4.6.3. Performance Comparison of the Self-Built OPVM-VIRD Dataset on Edge Devices
The OPVM-VIRD dataset was collected using our proprietary UAV platform, which captures diverse visual data from complex scenes, including hilly and mountainous areas. We tested multiple key performance metrics on the NVIDIA Jetson AGX Orin platform using this dataset. To validate the advantages of FCML-YOLO, we conducted comparative experiments between FCML-YOLO and several models from the YOLO series, including YOLOv5s, YOLOv8s, YOLOv10s, YOLO11s, and YOLOv12s. The experimental results, shown in
Table 10, indicate that FCML-YOLO outperforms all other models across all evaluation metrics.
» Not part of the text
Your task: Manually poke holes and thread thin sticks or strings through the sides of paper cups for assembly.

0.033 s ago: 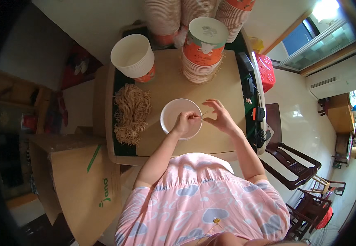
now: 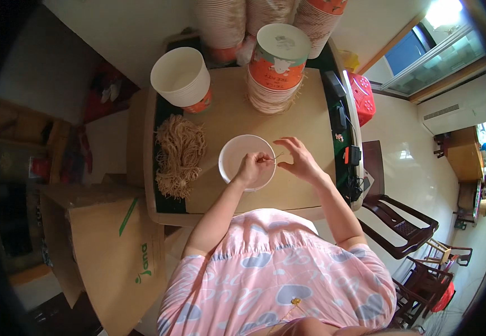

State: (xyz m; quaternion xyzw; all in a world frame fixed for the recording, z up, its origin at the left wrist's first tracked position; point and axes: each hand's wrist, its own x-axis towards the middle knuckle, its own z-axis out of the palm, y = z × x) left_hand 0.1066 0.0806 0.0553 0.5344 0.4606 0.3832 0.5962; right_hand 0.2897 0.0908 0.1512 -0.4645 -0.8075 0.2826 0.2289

Specifically, FCML-YOLO achieves the highest precision and recall, reaching 92.7% and 92.8%, respectively, which indicates its ability to reduce both false detections and missed detections in practical UAV-based monitoring scenarios. In terms of mAP50, FCML-YOLO achieved a score of 95.2%, surpassing YOLO11s by 4.4%, and outperformed other YOLO versions by 4.1% to 5.9%. In terms of mAP50:95, FCML-YOLO reached 69.6%, outperforming YOLO11s by 5.4% and thus demonstrating its more stable localization performance under stricter IoU thresholds. These quantitative results demonstrate the effectiveness of FCML-YOLO on the self-built OPVM-VIRD dataset, especially for UAV-based hilly road monitoring scenes with small targets, vegetation occlusion, and complex background interference.
As shown in
Figure 13, we evaluated the performance of YOLO11s and the proposed FCML-YOLO under both low and high altitude perspectives. The red boxes in
Figure 13 indicate typical missed detection regions of YOLO11s. In the low-altitude perspective, pedestrians are partially occluded by roadside vegetation and tree shadows. YOLO11s fails to completely detect the occluded pedestrian in the highlighted region, whereas FCML-YOLO successfully detects the missed target, showing better robustness to local occlusion and background interference. In the high-altitude perspective, pedestrians become smaller and are distributed along winding hilly roads, making them difficult to distinguish from tree shadows, road textures, and dense vegetation. YOLO11s produces more missed detections in the highlighted region, while FCML-YOLO detects more small pedestrian instances and provides more complete detection results. The experimental results indicate that FCML-YOLO maintains stronger detection robustness on hilly mountain roads with challenging terrain, dense vegetation, and winding roads, which supports its applicability to UAV-based road safety monitoring and rescue-oriented scenarios.